Exercise goal:
Every line of the data below must be output exactly, with images left out.

Provided data:

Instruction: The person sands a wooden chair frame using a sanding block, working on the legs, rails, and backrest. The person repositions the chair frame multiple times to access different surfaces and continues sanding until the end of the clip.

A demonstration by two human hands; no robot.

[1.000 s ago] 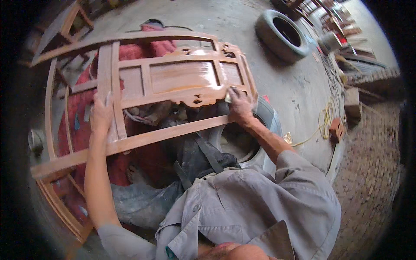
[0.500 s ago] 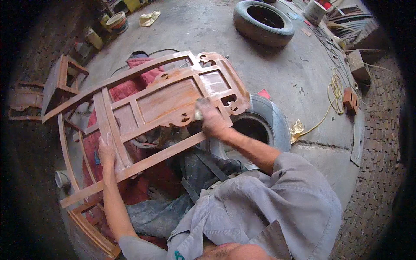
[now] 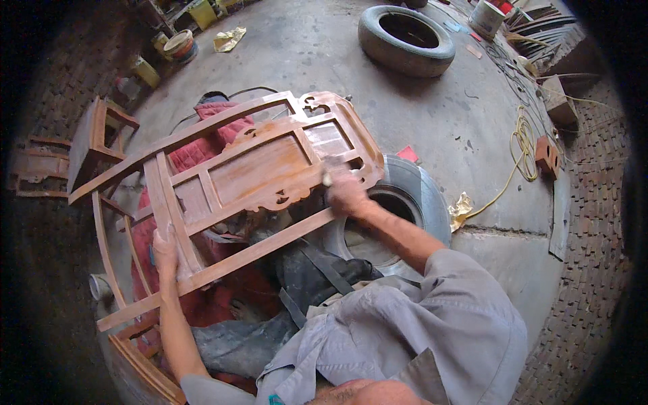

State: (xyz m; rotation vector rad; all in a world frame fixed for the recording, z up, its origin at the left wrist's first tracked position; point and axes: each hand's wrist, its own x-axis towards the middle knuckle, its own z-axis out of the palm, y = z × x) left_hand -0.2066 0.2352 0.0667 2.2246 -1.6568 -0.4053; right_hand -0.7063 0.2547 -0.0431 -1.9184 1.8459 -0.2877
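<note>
Shirt [image 3: 405, 317]: light grey, mauve-tinged cloth, creased, stitched seams; lies behind both grips. Right sleeve [image 3: 459, 277]: same grey, loose, wide-cut; well back from the grip of the right hand [image 3: 347, 194], forearm bare between. Left sleeve [image 3: 216, 391]: matching grey, well back from the grip of the left hand [image 3: 164, 246]. Pointed flap [image 3: 425, 378]: browner grey, behind the right grip. Teal patch [image 3: 275, 399]: small, at shirt's edge; kind unclear. Trousers [image 3: 236, 344]: dark blue-grey, pale smudges, between left grip and shirt.
</note>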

Answer section:
Instruction: The person sands a wooden chair frame using a sanding block, working on the legs, rails, and backrest. The person repositions the chair frame multiple times to access different surfaces and continues sanding until the end of the clip.

A demonstration by two human hands; no robot.

[1.000 s ago] 
[0.500 s ago] 
[now] 

State: (xyz m; rotation vector rad; all in a world frame fixed for the recording, z up, its origin at the left wrist's first tracked position; point and axes: each hand's wrist, its own x-axis towards the middle knuckle, its own z-axis out of the palm, y = z × x) left_hand -0.2066 0.2352 0.0667 2.2246 -1.6568 -0.4053; right_hand -0.7063 0.2547 -0.0431 -1.9184 1.8459 -0.2877
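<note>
Shirt [image 3: 405, 317]: light grey, mauve-tinged cloth, creased, stitched seams; lies behind both grips. Right sleeve [image 3: 459, 277]: same grey, loose, wide-cut; well back from the grip of the right hand [image 3: 347, 194], forearm bare between. Left sleeve [image 3: 216, 391]: matching grey, well back from the grip of the left hand [image 3: 164, 246]. Pointed flap [image 3: 425, 378]: browner grey, behind the right grip. Teal patch [image 3: 275, 399]: small, at shirt's edge; kind unclear. Trousers [image 3: 236, 344]: dark blue-grey, pale smudges, between left grip and shirt.
</note>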

That completes the answer to the exercise.